La Tour de Mutte, accolée à la cathédrale Saint-Etienne de Metz, est, depuis la fin du Moyen Age, le beffroi de la ville. Elle a subi une succession complexe de campagnes de construction et de restauration. Si la base de la tour date du XIIIe siècle, la salle de la cloche, d'abord édifiée en bois en 1381, a été reconstruite en pierre entre 1478 et 1482. La flèche est quant à elle datée du XVIe siècle. Divers incidents ont par la suite causé de nombreux dommages à sa structure, nécessitant de fréquentes consolidations, à l'occasion desquelles un grand nombre d'armatures métalliques ont été mises en œuvre. Les restaurations en cours ont permis d'avoir accès à un corpus de près de 400 crampons et tirants de fer associées à autant de scellement de plomb.
La densité de ces éléments sur l'édifice a suscité une réflexion sur l'emploi du métal à l'occasion des phases initiales de construction et des campagnes de restauration. L'objectif de cette étude en cours est ainsi d'élaborer une méthodologie adaptée à une démarche prospective quant à l'attribution des armatures métalliques à un groupe donné de mise en œuvre.
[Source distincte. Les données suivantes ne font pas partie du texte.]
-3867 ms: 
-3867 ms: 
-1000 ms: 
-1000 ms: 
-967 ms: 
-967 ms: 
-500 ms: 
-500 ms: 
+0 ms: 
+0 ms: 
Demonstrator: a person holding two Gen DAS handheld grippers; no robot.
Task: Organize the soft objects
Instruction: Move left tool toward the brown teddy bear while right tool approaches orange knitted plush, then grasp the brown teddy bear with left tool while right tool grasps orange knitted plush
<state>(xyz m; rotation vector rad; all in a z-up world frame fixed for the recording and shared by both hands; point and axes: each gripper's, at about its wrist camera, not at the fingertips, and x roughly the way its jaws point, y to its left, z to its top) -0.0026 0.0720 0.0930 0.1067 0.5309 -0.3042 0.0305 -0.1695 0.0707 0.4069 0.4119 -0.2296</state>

Il s'agirait ainsi de distinguer les éléments originels, employés à l'occasion de l'édification des différents niveaux de la tour, des apports de consolidation, plus récents ; et éventuellement de distinguer les différentes phases de restauration.
Deux approches complémentaires ont été envisagées en ce sens. La première consiste à mesurer la disposition et la morphologie des armatures métalliques. En effet, la régularité apparente du schéma de mise en œuvre d'une partie des éléments tend à mettre les groupes concernés en relation avec des phases d'édification, alors que des ensembles à la disposition erratique auraient servi à la consolidation de parties altérées de l'édifice. La seconde consiste à caractériser les matériaux (fer et plomb) par le biais de leur composition en éléments traces, par le biais de méthodologies développées au sein de l'IRAMAT.
Afin de pouvoir confronter les différents types d'informations recueillies (disposition sur le bâtiment, caractéristiques morphologiques et chimiques) sur le corpus étudié, une base de données a été constituée, et importée dans un SIG appliqué au bâtiment.
Les premiers résultats obtenus laissent entrevoir une bonne adéquation des différents critères considérés, et plusieurs ensembles ont pu être définis, majoritairement en fonction des critères chimiques du plomb de scellement. Il a ainsi été possible d'identifier un certain nombre d'éléments ferreux originels, dont la région sidérurgique de production a pu être par ailleurs définie.
L'ampleur de l'utilisation du métal dans la construction et la consolidation de ce bâtiment nous offre ainsi la possibilité de restituer des pans importants de son histoire. Les travaux futurs permettront également d'affiner la perception de l'approvisionnement en métaux des chantiers successifs, et éventuellement d'identifier les centres de production métallurgique liés à ces derniers.